Start of Block

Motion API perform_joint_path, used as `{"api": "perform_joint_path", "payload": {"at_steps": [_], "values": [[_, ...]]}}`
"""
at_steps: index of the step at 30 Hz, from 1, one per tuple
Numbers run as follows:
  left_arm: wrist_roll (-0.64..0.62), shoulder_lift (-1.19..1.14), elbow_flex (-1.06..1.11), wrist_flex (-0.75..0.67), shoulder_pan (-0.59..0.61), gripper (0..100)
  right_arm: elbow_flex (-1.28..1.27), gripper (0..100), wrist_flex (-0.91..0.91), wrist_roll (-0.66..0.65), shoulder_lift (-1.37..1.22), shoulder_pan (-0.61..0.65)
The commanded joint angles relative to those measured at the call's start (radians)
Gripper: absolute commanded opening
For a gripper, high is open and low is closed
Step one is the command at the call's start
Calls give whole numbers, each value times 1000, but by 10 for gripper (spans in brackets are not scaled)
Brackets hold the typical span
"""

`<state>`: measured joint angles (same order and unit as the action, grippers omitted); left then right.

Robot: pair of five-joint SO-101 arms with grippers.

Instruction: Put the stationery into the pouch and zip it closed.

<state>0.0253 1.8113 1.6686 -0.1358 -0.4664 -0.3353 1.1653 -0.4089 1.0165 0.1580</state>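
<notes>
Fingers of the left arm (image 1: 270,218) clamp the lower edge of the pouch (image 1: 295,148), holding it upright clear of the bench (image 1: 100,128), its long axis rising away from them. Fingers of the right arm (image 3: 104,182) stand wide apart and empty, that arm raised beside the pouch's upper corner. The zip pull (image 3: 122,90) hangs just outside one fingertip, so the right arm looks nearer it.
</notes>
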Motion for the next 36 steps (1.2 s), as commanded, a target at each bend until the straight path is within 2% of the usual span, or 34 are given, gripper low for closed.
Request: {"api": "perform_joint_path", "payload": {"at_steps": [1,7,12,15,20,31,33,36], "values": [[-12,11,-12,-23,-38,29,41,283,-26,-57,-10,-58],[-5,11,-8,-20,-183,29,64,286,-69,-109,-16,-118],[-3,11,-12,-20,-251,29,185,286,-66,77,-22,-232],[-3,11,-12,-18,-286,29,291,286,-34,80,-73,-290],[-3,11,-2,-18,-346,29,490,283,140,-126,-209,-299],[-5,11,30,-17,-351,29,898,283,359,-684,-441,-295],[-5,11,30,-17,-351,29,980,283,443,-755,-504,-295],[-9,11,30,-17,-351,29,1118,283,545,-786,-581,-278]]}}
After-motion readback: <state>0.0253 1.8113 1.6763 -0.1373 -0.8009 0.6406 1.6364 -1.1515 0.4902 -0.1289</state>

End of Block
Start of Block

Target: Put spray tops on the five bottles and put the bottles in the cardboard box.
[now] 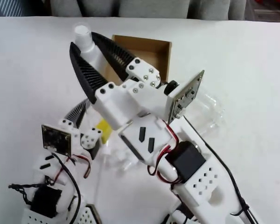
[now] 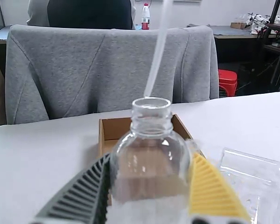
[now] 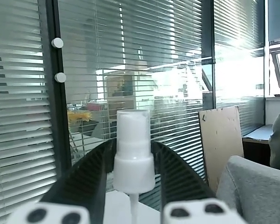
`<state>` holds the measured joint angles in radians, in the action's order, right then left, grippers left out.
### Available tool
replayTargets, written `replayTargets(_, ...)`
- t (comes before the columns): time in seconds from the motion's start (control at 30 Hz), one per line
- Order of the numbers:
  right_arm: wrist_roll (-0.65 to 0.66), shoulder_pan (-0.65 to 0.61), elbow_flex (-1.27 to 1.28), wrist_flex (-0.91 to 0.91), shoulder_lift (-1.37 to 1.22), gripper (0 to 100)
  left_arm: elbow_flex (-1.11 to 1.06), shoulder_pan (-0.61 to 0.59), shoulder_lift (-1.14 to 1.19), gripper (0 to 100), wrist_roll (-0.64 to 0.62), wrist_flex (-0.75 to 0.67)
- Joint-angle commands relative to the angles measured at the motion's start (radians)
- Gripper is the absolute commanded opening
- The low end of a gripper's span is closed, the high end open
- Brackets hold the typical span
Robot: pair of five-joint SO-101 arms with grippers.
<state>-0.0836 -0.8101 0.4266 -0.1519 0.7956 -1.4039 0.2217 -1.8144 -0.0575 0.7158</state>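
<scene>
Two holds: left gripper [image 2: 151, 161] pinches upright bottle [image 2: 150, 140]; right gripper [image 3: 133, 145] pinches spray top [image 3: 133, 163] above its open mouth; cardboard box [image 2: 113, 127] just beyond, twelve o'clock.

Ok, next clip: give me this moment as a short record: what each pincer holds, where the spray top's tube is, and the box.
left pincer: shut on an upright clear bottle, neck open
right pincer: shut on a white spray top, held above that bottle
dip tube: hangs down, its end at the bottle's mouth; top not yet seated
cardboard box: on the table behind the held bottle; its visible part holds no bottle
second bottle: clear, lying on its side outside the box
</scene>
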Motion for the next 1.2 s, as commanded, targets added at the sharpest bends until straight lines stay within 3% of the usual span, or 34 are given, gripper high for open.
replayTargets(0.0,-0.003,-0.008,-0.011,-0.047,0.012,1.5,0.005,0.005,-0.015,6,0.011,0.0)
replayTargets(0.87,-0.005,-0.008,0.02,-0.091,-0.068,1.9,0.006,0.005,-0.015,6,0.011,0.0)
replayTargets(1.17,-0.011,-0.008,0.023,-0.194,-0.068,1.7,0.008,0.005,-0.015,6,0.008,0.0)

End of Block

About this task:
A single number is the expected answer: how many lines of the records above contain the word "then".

Answer space:
2